Disappointing sales as customers pulled forward their Oclaro orders ahead of recent acquisitions.

II-VI CEO Frank Kramer has declared the latest financial quarter as a “turning point” for the Pittsburgh company, whose earnings have been hit by the acquisition of two photonics business units from Oclaro in late 2013.

Those deals brought to five the number of acquisitions completed by II-VI within just a 12-month period, and the integration of the two previously unprofitable businesses from Oclaro is likely to represent the more complex of those five.

Overall, II-VI reported a sharp increase in revenues and bookings compared with the prior year. With the Oclaro units – together now forming II-VI’s “active optical products” (AOP) group – posting sales of $33.4 million, total revenues were up 37 per cent to $171.7 million.

But the lower margins of the Oclaro businesses meant that the AOP unit generated a quarterly loss of $6.8 million, while Kramer declared its bookings as “disappointing”. He told an investor conference call:

“Orders [of $30.6 million] were lower than we expected because certain customers pulled ahead orders prior to the acquisitions.”

Despite the difficulties, which are hardly surprising given Oclaro’s historically loss-making performance, Kramer remains positive about the long-term potential of the deals.

“In spite of the financial drag caused by the acquisitions from Oclaro, let me reassure you that I'm pleased with the technology and intellectual property acquired in the transactions, and I'm optimistic about the strategic long-term fit with II-VI Incorporated,” he said.

Plans for cost reductions in Zurich
Kramer added that business in other areas appeared brisk, thanks to higher bookings for infrared optics and demand for diamond optics set to be used in extreme ultraviolet (EUV) lithography systems. On the other hand, orders for optics to be used in high-power carbon dioxide laser systems for materials processing in China were down, with lighter demand for pipe drilling applications.

Nevertheless, with $213 million on its balance sheet - the highest figure in the company’s history – Kramer said that II-VI would continue to spend: “We expect to use [cash] to pay down debt while making strategic capital investments in capacity to address market demand as well as to improve operational efficiencies,” he told investors.

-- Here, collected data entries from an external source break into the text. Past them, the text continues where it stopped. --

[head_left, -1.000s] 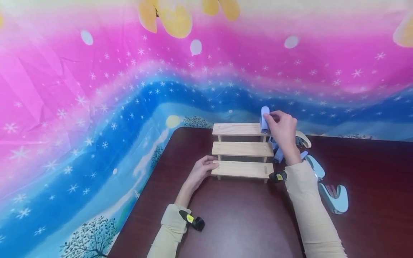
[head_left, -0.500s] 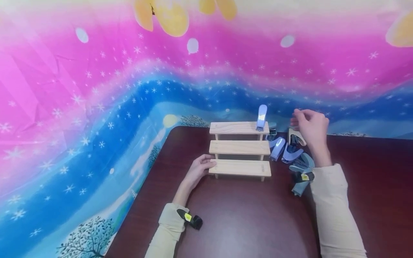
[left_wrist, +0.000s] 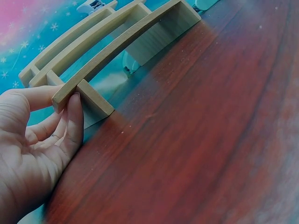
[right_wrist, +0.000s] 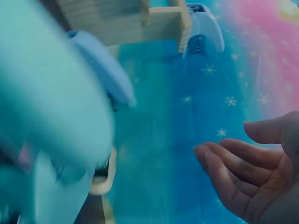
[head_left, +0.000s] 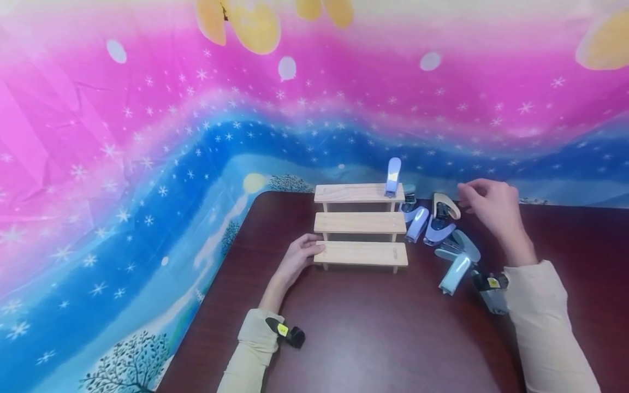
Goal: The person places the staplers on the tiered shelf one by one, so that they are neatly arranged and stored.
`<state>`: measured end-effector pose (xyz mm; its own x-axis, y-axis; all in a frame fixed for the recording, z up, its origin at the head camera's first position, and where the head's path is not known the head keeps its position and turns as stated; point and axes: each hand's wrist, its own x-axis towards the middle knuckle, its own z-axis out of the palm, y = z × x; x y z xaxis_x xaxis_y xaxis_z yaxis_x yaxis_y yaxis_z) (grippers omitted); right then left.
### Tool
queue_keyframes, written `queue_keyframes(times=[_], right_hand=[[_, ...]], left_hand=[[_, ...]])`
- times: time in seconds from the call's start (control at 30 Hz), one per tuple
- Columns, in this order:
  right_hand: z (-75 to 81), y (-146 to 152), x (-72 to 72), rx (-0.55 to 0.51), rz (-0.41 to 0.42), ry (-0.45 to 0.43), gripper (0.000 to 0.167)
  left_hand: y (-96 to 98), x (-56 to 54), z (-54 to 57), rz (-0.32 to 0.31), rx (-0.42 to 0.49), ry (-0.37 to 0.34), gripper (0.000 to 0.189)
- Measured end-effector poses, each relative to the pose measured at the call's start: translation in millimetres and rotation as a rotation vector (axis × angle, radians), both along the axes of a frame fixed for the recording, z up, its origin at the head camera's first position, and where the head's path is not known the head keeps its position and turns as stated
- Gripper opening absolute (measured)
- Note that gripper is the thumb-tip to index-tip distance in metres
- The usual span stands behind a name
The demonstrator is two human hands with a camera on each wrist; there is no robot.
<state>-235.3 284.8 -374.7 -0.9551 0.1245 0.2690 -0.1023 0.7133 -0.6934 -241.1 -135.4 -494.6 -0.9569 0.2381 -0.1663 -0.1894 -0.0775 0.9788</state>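
Note:
A three-step wooden display rack [head_left: 360, 253] stands on the table. My left hand [head_left: 296, 259] grips the left end of its lowest step; in the left wrist view the thumb and fingers [left_wrist: 72, 123] pinch that board end. At the right end of the top step a purple stapler [head_left: 392, 177] stands tilted up. My right hand [head_left: 496, 213] is in the air right of the rack, beyond a cream stapler [head_left: 446, 206]. Its fingers are loosely bent with nothing between them, as the right wrist view shows of the hand [right_wrist: 252, 172].
Right of the rack lie several staplers, among them two purple ones [head_left: 417, 225] [head_left: 439, 232] and a mint one [head_left: 456, 275]. A pale stapler [head_left: 493, 302] is partly hidden under the right wrist camera. A patterned cloth [head_left: 172, 191] hangs behind the dark table [head_left: 354, 327].
My right hand has let go of the purple stapler, which now stands on the top step, and has moved right. My left hand keeps its grip on the rack.

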Motion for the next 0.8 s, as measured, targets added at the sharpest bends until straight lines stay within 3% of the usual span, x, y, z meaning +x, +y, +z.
queue_keyframes(times=[0.23, 0.57, 0.7, 0.8], right_hand=[[-13.3, 21.8, 9.8, 0.125, 0.112, -0.039, 0.043], [-38.2, 55.8, 15.1, 0.256, 0.303, -0.384, 0.068], [-45.2, 51.5, 15.2, 0.292, 0.392, -0.454, 0.074], [-47.4, 44.0, 16.1, 0.326, 0.419, -0.458, 0.071]], left_hand=[[0.3, -0.4, -0.5, 0.005, 0.001, -0.003, 0.037], [-0.6, -0.7, 0.3, -0.003, -0.011, 0.005, 0.038], [-1.3, -1.5, -2.8, -0.005, -0.026, 0.005, 0.038], [-0.3, -1.6, -4.6, -0.01, -0.032, 0.007, 0.039]])
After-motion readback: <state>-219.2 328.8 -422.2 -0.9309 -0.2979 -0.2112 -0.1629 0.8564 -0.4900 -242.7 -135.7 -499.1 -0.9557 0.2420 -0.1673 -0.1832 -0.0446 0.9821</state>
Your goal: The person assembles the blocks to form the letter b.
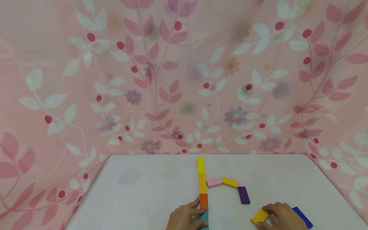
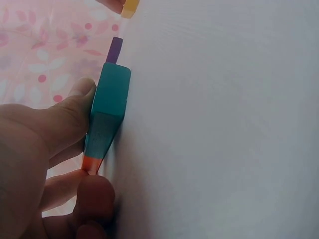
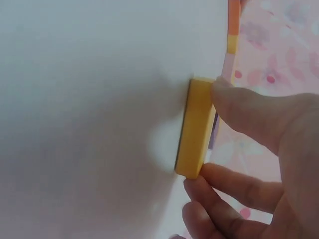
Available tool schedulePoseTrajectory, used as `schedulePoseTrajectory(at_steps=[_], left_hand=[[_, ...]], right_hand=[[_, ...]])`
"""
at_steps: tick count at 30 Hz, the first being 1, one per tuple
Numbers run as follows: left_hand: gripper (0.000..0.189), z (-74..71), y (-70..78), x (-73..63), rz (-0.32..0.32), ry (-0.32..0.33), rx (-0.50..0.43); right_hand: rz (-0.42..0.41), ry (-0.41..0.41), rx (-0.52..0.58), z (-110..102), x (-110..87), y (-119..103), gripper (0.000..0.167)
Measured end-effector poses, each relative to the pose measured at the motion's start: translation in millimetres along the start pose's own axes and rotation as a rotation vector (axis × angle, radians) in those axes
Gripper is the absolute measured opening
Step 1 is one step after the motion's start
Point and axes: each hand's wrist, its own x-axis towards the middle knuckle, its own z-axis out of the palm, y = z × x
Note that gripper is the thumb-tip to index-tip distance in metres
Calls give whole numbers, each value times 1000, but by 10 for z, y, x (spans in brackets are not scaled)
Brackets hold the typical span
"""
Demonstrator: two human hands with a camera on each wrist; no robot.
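Observation:
On the white table, a bright yellow block (image 1: 201,165), an amber block (image 1: 202,183), an orange block (image 1: 203,201) and a teal block (image 1: 204,222) lie end to end in a straight row. My left hand (image 1: 183,219) holds the teal block at the near end, thumb and index finger on it, while another fingertip touches the orange block's left side. My right hand (image 1: 283,219) pinches a yellow block (image 3: 196,127) by its ends between thumb and fingers, low over the table or on it; I cannot tell which.
A pink block (image 1: 214,182), another yellow block (image 1: 230,182) and a purple block (image 1: 243,195) form a curve right of the row. A blue block (image 1: 302,217) lies beside my right hand. A floral pink curtain (image 1: 186,77) hangs behind the white table (image 1: 142,196).

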Motion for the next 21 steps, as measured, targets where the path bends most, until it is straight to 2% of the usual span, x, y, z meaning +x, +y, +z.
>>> schedulePoseTrajectory(at_steps=[6, 12, 21], left_hand=[[53, -21, 1, 0, 9, 0, 5], [52, -30, 0, 4, 21, 8, 27], [50, -20, 8, -6, 18, 9, 43]], right_hand=[[44, 15, 19, 90, 32, -227, 66], [32, 61, 27, 169, 44, -465, 65], [45, 51, 61, 232, 53, -719, 70]])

Kramer was joined on the call by new II-VI COO Vincent “Chuck” Mattera, appointed in November. Mattera said that a number of “long overdue” cost-reduction programs had been initiated at the gallium arsenide laser diode fab in Zurich, Switzerland, that was bought from Oclaro.

He also said that customers of the transferred Oclaro operations had ordered “safety stock” ahead of the acquisition, adding that part of the newly acquired team would be in attendance at next week’s Photonics West trade exhibition - along with various other of the II-VI optics divisions - to show off products and seek new opportunities for the lasers made in Zurich.

For the forthcoming quarter, II-VI is expecting to post a sequential increase in sales to between $175 million and $180 million, but markets seemed unimpressed by that, with the stock trading down around 5 per cent in early trading following the financial update.